Durch das Verschwinden der Zeitzeugen breche eine "Ära des Remix" an, schreibt Sattler: "Aus der Fülle an Geschichten, die sie hinterlassen, kann alles ausgewählt, passend gemacht und neu kombiniert werden. So könnten die Hologramme in Zukunft in 4-D-Landschaften sitzen oder als Avatar wie ein Menüknopf durch historische Quellen führen."
So etwas rufe, gerade beim Thema Shoa, aber auch Kritik hervor. In den Künsten sei es dagegen weit verbreitet, dass der Remix "die Grenzen von Urheberschaft" auslote.

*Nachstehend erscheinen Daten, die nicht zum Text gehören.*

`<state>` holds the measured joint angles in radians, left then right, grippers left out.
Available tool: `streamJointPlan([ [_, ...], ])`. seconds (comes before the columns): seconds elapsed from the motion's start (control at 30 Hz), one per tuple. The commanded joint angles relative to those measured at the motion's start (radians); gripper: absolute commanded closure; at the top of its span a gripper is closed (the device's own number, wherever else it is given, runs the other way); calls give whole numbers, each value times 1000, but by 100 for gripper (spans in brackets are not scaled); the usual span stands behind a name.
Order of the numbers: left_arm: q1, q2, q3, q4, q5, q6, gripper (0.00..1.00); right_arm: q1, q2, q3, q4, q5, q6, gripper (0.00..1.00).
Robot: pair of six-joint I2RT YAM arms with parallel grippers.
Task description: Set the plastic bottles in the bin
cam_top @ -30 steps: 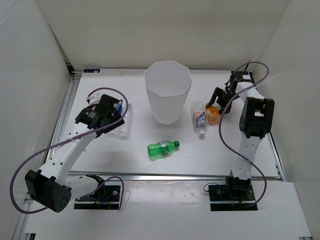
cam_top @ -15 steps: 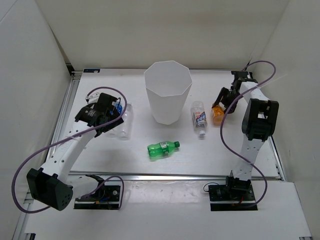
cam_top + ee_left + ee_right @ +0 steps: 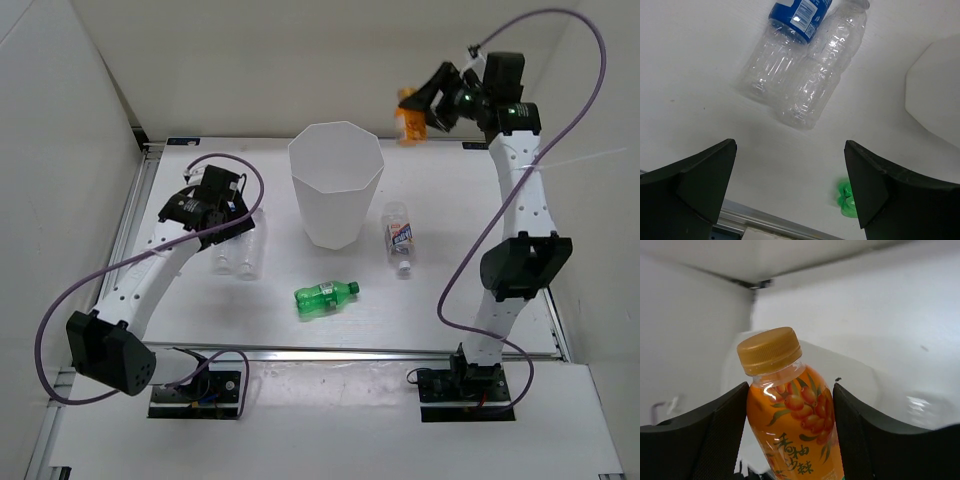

Computergenerierte Popmusik

Aber auch in den Künsten gibt es Kritik am Remix durch Künstliche Intelligenz, kurz KI, erfährt man in Michael Moorstedts Artikel für die SÜDDEUTSCHE ZEITUNG. Künstliche Intelligenz könne nämlich schon selbstständig Popmusik generieren. "Wäre es nicht denkbar, so die Kritiker, dass Streamingportale schon bald KI-Songs abspielen und sich so die Tantiemen an die menschlichen Künstler sparen?", gibt Moorstedt eine Sorge wieder.
"Jukebox" heißt das Programm, mit dem das Forschungsinstitut "OpenAI" herumexperimentiert. Jukebox erzeuge völlig selbstständig Lieder im Stile von Ella Fitzgerald, Bob Marley oder Elvis Presley. Das Publikum sei allerdings noch nicht von den Ergebnissen begeistert, verrät Michael Moorstedt:
"'Schreie der Verdammten', kommentierte etwa ein Nutzer unter die Hörproben, 'klingt dämonisch', ein weiterer, der Guardian spricht dagegen von 'traurigen Geistern, verloren in der Maschine'. Wenn der computergenerierte Frank Sinatra über Weihnachtsspaß im Whirlpool singt, ist für viele die Grenze zum Sakrileg weit überschritten."
Moorstedt kann allerdings die Empörung nicht so recht verstehen: "Wo ist der Unterschied zum Remix und zum Sampling, gibt es nicht auch clevere Kopien, die das Original durchaus auch anreichern?", fragt er und erwähnt, dass ein niederländischer Radiosender einen "AI Song Contest" lanciert hat und Forscherteams dementsprechende Lieder generiert haben: "Hört man mal nur eben so rein, lässt sich kaum ein Unterschied zum Material feststellen, das beim Vorbild Eurovision Grand Prix so rumdudelt."